#### Problem to solve
Leave the pictures out and restate each entry below word for word.

%%

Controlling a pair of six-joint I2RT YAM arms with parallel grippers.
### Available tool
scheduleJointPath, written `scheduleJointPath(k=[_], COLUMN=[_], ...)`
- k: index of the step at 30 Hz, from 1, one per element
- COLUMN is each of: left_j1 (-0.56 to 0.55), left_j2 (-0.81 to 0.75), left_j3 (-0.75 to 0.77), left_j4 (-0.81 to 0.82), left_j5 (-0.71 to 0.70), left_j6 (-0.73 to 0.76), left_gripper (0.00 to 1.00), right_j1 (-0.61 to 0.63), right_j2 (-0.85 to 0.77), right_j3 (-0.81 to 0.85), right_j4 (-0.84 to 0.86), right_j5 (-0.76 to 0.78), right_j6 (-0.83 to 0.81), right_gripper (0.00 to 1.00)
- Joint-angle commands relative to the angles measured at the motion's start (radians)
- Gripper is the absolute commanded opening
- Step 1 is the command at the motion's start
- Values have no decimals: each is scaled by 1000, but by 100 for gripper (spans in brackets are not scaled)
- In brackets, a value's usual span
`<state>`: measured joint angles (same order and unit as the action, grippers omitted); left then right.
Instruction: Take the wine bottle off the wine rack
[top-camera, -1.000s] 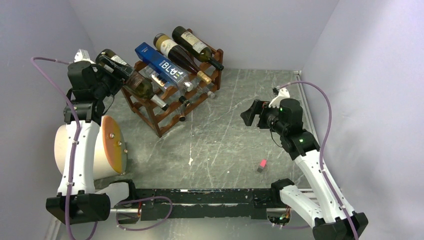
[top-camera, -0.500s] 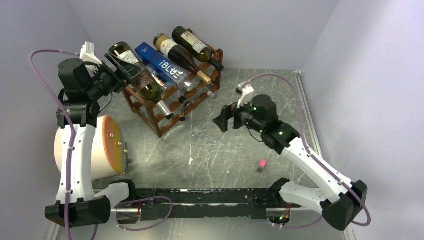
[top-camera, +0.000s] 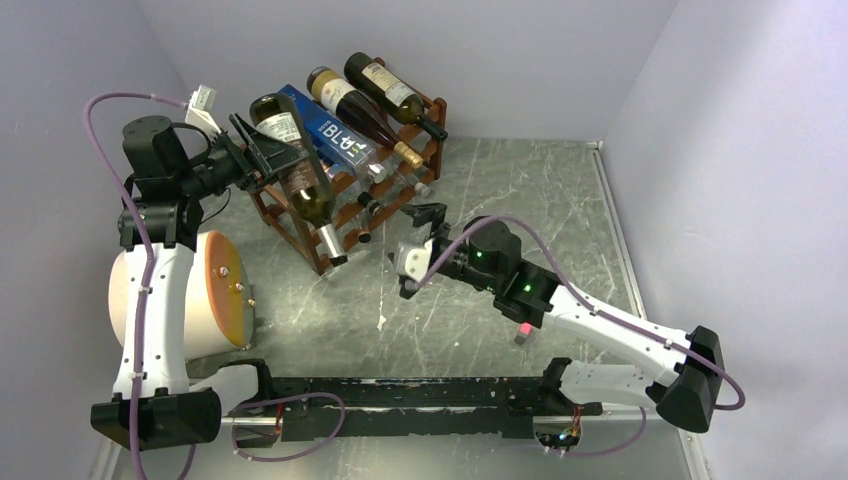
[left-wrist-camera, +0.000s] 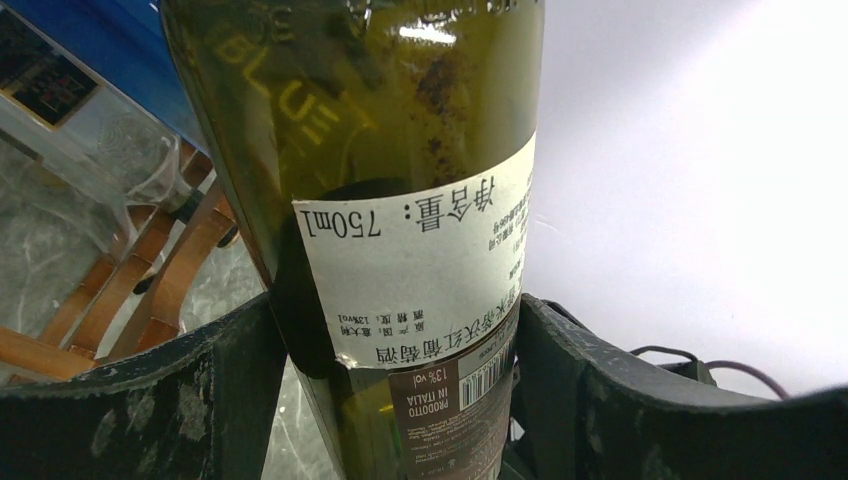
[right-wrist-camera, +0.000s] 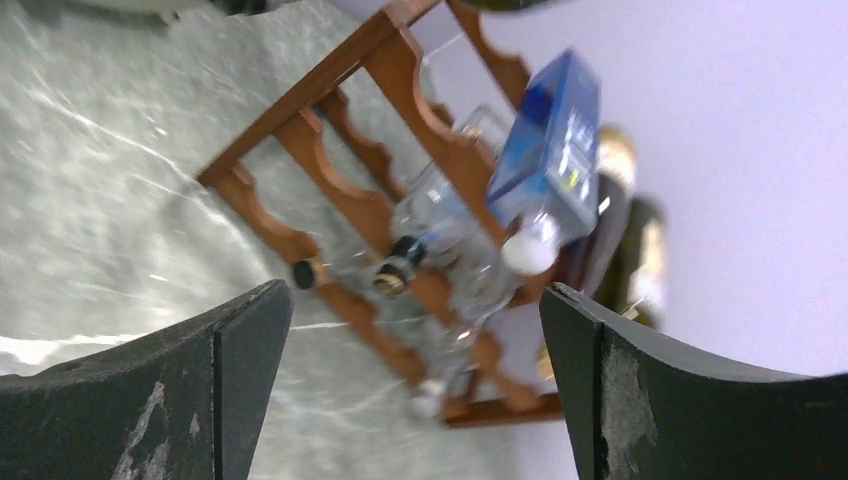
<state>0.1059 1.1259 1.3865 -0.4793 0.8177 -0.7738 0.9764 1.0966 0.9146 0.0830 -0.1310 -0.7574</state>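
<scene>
The left pincer was clamped low on the body of the green wine bottle, which hung neck-down over the left end of the wine rack. Whether its neck was clear of the rail could not be told. Held so far from its neck, the smooth glass might have pivoted or slipped. The neck might also have snagged a post and dragged the rack, disturbing the blue boxed bottle just beside it. The right pincer, jaws wide apart and empty, hovered low over the worktop near the neck and risked a knock. A white drum crowded the left arm.
</scene>
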Motion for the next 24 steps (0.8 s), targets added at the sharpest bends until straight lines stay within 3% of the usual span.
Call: scheduleJointPath(k=[1,7,13,20,24], left_j1=[8,9,9,9,9], left_j2=[-10,7,11,11,10], left_j3=[13,8,12,-10,-13], left_j4=[25,-42,-78,-88,-101], left_j5=[107,124,123,138,141], left_j6=[12,55,82,94,104], left_gripper=[7,7,7,7,7], right_j1=[27,121,217,266,267], right_j2=[-12,68,175,263,298], right_j3=[-25,-7,81,165,187], right_j4=[107,214,189,162,163], right_j5=[-157,-125,-59,-17,-48], right_j6=[-575,-784,-973,-1086,-1095], right_gripper=[100,100,99,97,89])
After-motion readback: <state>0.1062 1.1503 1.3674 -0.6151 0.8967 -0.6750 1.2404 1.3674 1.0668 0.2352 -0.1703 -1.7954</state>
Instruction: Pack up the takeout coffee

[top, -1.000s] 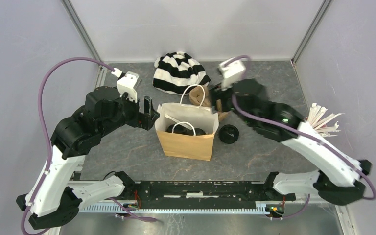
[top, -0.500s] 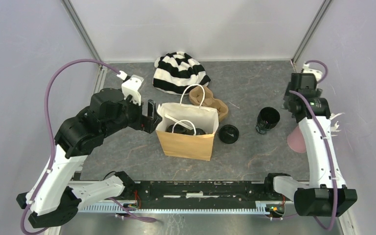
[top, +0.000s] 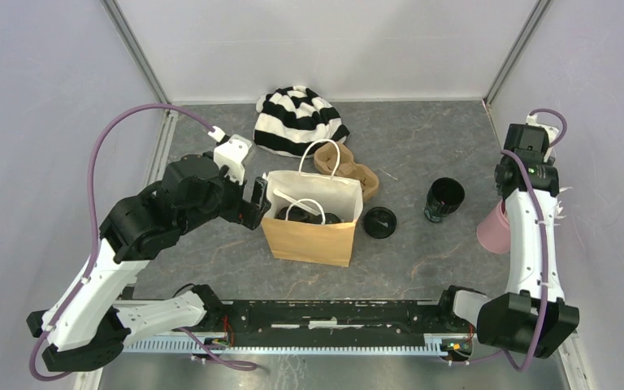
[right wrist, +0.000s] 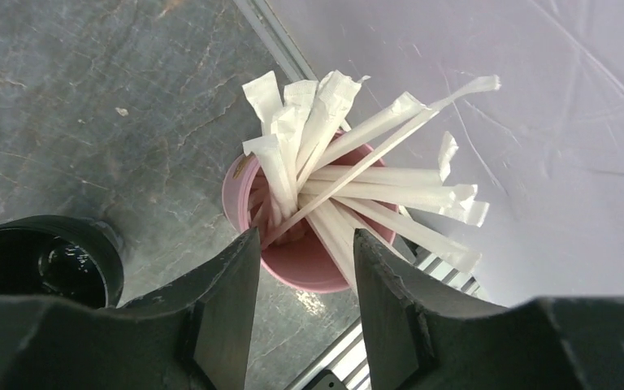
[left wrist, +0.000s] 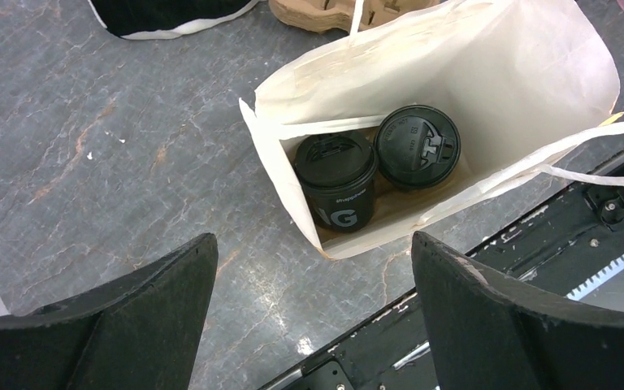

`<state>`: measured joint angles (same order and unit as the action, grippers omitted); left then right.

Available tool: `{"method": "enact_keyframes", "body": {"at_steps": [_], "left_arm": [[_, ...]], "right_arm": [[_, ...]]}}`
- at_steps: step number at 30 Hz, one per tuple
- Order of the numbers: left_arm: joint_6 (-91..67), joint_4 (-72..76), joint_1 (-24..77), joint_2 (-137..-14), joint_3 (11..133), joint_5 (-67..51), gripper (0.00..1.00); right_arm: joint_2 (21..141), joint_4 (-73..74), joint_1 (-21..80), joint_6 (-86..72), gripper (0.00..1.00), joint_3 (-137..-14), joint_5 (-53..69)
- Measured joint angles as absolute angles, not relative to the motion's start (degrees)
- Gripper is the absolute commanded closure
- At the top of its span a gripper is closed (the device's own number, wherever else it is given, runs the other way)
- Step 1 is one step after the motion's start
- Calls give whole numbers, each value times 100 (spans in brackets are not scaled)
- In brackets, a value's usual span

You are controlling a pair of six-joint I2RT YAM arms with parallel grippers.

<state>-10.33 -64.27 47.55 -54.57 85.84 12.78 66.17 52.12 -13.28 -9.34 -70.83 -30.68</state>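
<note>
Two lidded black coffee cups (left wrist: pixel 337 183) stand side by side inside the brown paper bag (top: pixel 309 236). The left gripper (left wrist: pixel 313 244) hovers just beside the bag, jaws wide apart. The right gripper (right wrist: pixel 306 236), jaws partly apart, hangs above the pink cup (right wrist: pixel 305 272) of wrapped sticks.

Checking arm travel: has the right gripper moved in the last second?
Yes. The right gripper swung right, from the far side of the brown paper bag to above the pink cup.
</note>
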Motion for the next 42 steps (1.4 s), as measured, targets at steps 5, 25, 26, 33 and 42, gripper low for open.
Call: {"method": "enact_keyframes", "body": {"at_steps": [5, 25, 26, 33, 42], "left_arm": [[-1028, -6425, 4770, -5454, 8584, 1352, 5], [-1028, -6427, 4772, -5459, 8510, 1476, 9], [-1028, -6427, 4772, -5459, 8510, 1494, 9], [-1028, -6427, 4772, -5459, 8510, 1509, 10], [-1028, -6429, 4772, -5459, 8510, 1590, 11]], "right_arm": [[6834, 5002, -1450, -735, 58, -6864, -2853], [7137, 4289, -1514, -436, 68, -6475, -2703], [7148, 4268, -1514, -432, 68, -6475, -2705], [7266, 4147, -1540, -401, 71, -6475, -2727], [7282, 4053, -1590, -349, 77, -6333, -2825]]}}
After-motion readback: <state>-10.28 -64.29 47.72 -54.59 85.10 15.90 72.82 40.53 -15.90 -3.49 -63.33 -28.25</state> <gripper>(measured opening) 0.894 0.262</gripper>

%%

#### Response below
Controlling a pair of six-joint I2RT YAM arms with parallel grippers.
### Available tool
scheduleJointPath, written `scheduleJointPath(k=[_], COLUMN=[_], ...)`
- k: index of the step at 30 Hz, from 1, one per element
- COLUMN is each of: left_j1 (-0.56 to 0.55), left_j2 (-0.81 to 0.75), left_j3 (-0.75 to 0.77), left_j4 (-0.81 to 0.82), left_j5 (-0.71 to 0.70), left_j6 (-0.73 to 0.76), left_gripper (0.00 to 1.00), right_j1 (-0.61 to 0.63), right_j2 (-0.85 to 0.77), right_j3 (-0.81 to 0.85), right_j4 (-0.84 to 0.86), right_j5 (-0.76 to 0.78), right_j6 (-0.83 to 0.81), right_gripper (0.00 to 1.00)
- Joint-angle commands relative to the angles measured at the motion's start (radians)
- Gripper is the absolute commanded opening
- Step 1 is the command at the motion's start
- Values have no decimals: each is scaled by 1000, but by 100 for gripper (spans in brackets are not scaled)
- In brackets, a value's usual span
`<state>`: measured joint angles (same order and unit as the action, grippers omitted); left then right.
Instruction: Take the wine bottle off the wine rack
[top-camera, -1.000s] 
[top-camera, -0.500s] 
[top-camera, +0.000s] 
[left-wrist-camera, +0.000s] 
[right-wrist-camera, +0.000s] 
<state>0.1059 1.1259 1.3865 -0.4793 0.8177 -0.7738 0.9764 1.0966 0.9146 0.0830 -0.1310 -0.7574</state>
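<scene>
The left pincer was clamped low on the body of the green wine bottle, which hung neck-down over the left end of the wine rack. Whether its neck was clear of the rail could not be told. Held so far from its neck, the smooth glass might have pivoted or slipped. The neck might also have snagged a post and dragged the rack, disturbing the blue boxed bottle just beside it. The right pincer, jaws wide apart and empty, hovered low over the worktop near the neck and risked a knock. A white drum crowded the left arm.
</scene>
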Motion for the next 24 steps (0.8 s), targets added at the sharpest bends until straight lines stay within 3% of the usual span.
Call: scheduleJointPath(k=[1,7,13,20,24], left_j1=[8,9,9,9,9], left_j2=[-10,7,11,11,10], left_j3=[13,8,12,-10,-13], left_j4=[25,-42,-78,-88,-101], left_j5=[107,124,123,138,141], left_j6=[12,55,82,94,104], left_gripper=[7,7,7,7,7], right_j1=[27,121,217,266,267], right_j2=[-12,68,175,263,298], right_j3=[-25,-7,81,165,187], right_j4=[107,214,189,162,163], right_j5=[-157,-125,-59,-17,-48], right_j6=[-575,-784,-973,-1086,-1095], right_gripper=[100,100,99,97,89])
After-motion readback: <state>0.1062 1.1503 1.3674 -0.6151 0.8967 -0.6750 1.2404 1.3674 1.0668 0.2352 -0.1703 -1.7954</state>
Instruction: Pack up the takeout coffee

[top, -1.000s] 
[top, -0.500s] 
[top, +0.000s] 
[right wrist, +0.000s] 
[left wrist, +0.000s] 

`<state>`: measured joint angles (same order and unit as the action, grippers omitted); left then right.

Available tool: `{"method": "enact_keyframes", "body": {"at_steps": [_], "left_arm": [[_, ...]], "right_arm": [[_, ...]]}}`
- at_steps: step number at 30 Hz, one per tuple
- Order of the numbers: left_arm: joint_6 (-91..67), joint_4 (-72..76), joint_1 (-24..77), joint_2 (-137..-14), joint_3 (11..133), joint_5 (-67..51), gripper (0.00..1.00); right_arm: joint_2 (21..141), joint_4 (-73..74), joint_1 (-21..80), joint_6 (-86..72), gripper (0.00..1.00), joint_3 (-137..-14), joint_5 (-53..69)
- Measured joint angles as absolute angles, not relative to the motion's start (degrees)
- Gripper is the absolute commanded closure
- At the top of its span a gripper is closed (the device's own number, wherever else it is given, runs the other way)
- Step 1 is one step after the motion's start
- Calls give whole numbers, each value times 100 (spans in brackets are not scaled)
- In brackets, a value's usual span

You are controlling a pair of six-joint I2RT YAM arms with parallel grippers.

<state>-10.33 -64.27 47.55 -54.57 85.84 12.78 66.17 52.12 -13.28 -9.34 -70.83 -30.68</state>
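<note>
Two lidded black coffee cups (left wrist: pixel 337 183) stand side by side inside the brown paper bag (top: pixel 309 236). The left gripper (left wrist: pixel 313 244) hovers just beside the bag, jaws wide apart. The right gripper (right wrist: pixel 306 236), jaws partly apart, hangs above the pink cup (right wrist: pixel 305 272) of wrapped sticks.

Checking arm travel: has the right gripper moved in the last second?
Yes. The right gripper swung right, from the far side of the brown paper bag to above the pink cup.
</note>
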Motion for the next 42 steps (1.4 s), as measured, targets at steps 5, 25, 26, 33 and 42, gripper low for open.
Call: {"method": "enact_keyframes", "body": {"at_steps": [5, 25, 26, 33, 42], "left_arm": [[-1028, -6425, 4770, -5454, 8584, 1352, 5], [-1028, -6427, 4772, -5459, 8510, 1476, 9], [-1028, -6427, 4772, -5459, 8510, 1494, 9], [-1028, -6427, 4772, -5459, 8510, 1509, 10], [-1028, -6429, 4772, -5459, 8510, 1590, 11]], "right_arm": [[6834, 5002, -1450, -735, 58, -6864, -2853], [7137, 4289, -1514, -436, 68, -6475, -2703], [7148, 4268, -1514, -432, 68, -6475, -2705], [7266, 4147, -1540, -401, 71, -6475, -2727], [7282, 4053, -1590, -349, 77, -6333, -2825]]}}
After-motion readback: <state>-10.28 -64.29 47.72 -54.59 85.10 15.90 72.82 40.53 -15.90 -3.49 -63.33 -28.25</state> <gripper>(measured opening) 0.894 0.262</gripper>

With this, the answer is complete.